Coming Out of the Fog

When a family member dies, you go on with living. But everything is affected by the loss of the family member. You don’t realize it at the time, but it is.

A year and two months after losing my older sister, I am finally getting back to normal, or the new normal. It’s weird to have her gone, yet I know that she is. I don’t see those last minutes of her life as clearly as I did, when I had planned to spend the night since the care giver just couldn’t give her morphine. She’d known her too long.

I thought my grieving was over, and then I found a bunch of her belongings, things I couldn’t part with a year ago, things that have to move on to make room for a second adult child coming home to stay for a while.  A purse, a jacket, some knick-knacks. I’d farmed out some of the stuff to nieces a year ago.

The five and a half years of being in charge of my sister’s life put a stop to so many things: training my dog, keeping my front yard mulched and beautiful, trimming my forty- foot long unruly hedge. The HOA president got on my case about my front yard. I hadn’t really looked at it in a long time.
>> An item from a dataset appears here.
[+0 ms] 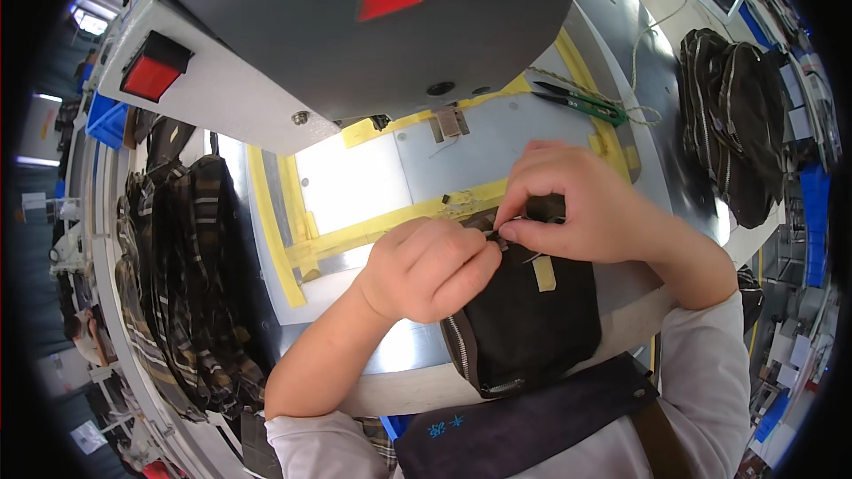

It’s natural with native plants and no grass. He mentioned that it doesn’t look like a two-million-dollar front yard, the going rate for tract homes built in the 70s in my neighborhood. The market is crazy, and the Silicon execs who are buying next door want us to keep our yards as fancy as theirs, which have been staged by realtors. It’s a lot to ask of retired folks who’ve been here for decades. 

I promised new mulch. I moved the antique plow and took down the wire fence in front. Surely that will help with curb appeal. At first, friends said to check my CC & Rs to see if I really had to do something. Actually, if one of my new neighbors is complaining, rather than digging in my heels, I’ll do a show of good faith that I’m listening and working at being better.

Why? Because for five and half years, my front yard wasn’t that important to me. I was all about doctor’s appointments, lab work and prescriptions for my sister, keeping track of her bills and getting them paid on time, making sure that she had cake and ice cream and a rat-free board and car home. Oh, the stories I could tell you.

Anyone in charge of another person’s life can relate to all that I say. The young HOA president cannot relate at all. He wants the 121 front yards in our HOA to look as spiffy as his does. He said so during the 150-minute meeting I attended in July to get some “dogs on leash” signs for the park next door. He was ready to put liens on people’s properties. By the way, those signs have been thrown away, stolen and vandalized. People don’t like to be reminded that they are breaking the law by letting their large dogs run loose.

But I digress.

The front yard will get better. I am coming out of the fog.